What the task requires is each entry, restated exactly.
★ ★ ★
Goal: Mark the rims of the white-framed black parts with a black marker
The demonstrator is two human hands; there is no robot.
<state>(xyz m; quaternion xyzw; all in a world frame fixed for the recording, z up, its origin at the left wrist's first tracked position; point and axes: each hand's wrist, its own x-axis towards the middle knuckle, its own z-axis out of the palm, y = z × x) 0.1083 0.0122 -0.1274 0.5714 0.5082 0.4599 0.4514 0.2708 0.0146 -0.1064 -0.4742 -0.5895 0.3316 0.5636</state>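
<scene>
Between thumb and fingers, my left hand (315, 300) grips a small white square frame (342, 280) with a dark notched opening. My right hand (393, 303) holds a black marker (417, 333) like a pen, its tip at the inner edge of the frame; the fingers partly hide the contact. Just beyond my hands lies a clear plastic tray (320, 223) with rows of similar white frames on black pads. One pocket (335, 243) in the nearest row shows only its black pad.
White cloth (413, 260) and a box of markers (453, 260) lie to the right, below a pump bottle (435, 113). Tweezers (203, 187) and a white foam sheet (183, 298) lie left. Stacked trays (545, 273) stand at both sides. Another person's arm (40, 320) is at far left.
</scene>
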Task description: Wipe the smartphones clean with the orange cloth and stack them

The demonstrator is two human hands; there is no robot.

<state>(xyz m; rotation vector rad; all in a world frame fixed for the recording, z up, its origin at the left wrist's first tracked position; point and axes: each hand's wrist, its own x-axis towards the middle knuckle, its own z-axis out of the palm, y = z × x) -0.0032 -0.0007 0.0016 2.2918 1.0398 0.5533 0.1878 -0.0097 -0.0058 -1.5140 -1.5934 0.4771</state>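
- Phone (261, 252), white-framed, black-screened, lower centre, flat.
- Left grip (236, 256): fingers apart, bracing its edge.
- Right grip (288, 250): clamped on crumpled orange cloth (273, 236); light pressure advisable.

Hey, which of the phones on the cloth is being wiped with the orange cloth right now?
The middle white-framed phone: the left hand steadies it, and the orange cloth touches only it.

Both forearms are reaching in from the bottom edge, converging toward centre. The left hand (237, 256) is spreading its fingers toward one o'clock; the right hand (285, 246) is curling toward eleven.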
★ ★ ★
* ANSWER AREA *
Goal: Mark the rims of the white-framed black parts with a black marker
The demonstrator is two human hands; there is no robot.
<state>(xyz m; quaternion xyzw; all in a world frame fixed for the recording, z up, its origin at the left wrist's first tracked position; point and axes: each hand's wrist, its own x-axis towards the middle knuckle, its own z-axis out of the palm, y = z × x) 0.1083 0.0122 -0.1274 0.5714 0.5082 0.4599 0.4514 0.2708 0.0146 -0.1064 -0.4742 -0.5895 0.3316 0.5636</state>
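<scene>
Between thumb and fingers, my left hand (315, 300) grips a small white square frame (342, 280) with a dark notched opening. My right hand (393, 303) holds a black marker (417, 333) like a pen, its tip at the inner edge of the frame; the fingers partly hide the contact. Just beyond my hands lies a clear plastic tray (320, 223) with rows of similar white frames on black pads. One pocket (335, 243) in the nearest row shows only its black pad.
White cloth (413, 260) and a box of markers (453, 260) lie to the right, below a pump bottle (435, 113). Tweezers (203, 187) and a white foam sheet (183, 298) lie left. Stacked trays (545, 273) stand at both sides. Another person's arm (40, 320) is at far left.
</scene>
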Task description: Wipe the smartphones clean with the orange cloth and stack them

The demonstrator is two human hands; there is no robot.

<state>(xyz m; rotation vector rad; all in a world frame fixed for the recording, z up, its origin at the left wrist's first tracked position; point and axes: each hand's wrist, its own x-axis towards the middle knuckle, its own z-axis out of the palm, y = z × x) -0.0032 -0.0007 0.0016 2.2918 1.0398 0.5533 0.1878 -0.0097 -0.0058 -1.5140 -1.5934 0.4771</state>
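- Phone (261, 252), white-framed, black-screened, lower centre, flat.
- Left grip (236, 256): fingers apart, bracing its edge.
- Right grip (288, 250): clamped on crumpled orange cloth (273, 236); light pressure advisable.

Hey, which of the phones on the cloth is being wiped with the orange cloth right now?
The middle white-framed phone: the left hand steadies it, and the orange cloth touches only it.

Both forearms are reaching in from the bottom edge, converging toward centre. The left hand (237, 256) is spreading its fingers toward one o'clock; the right hand (285, 246) is curling toward eleven.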

There is no more to the output, and the exercise is done.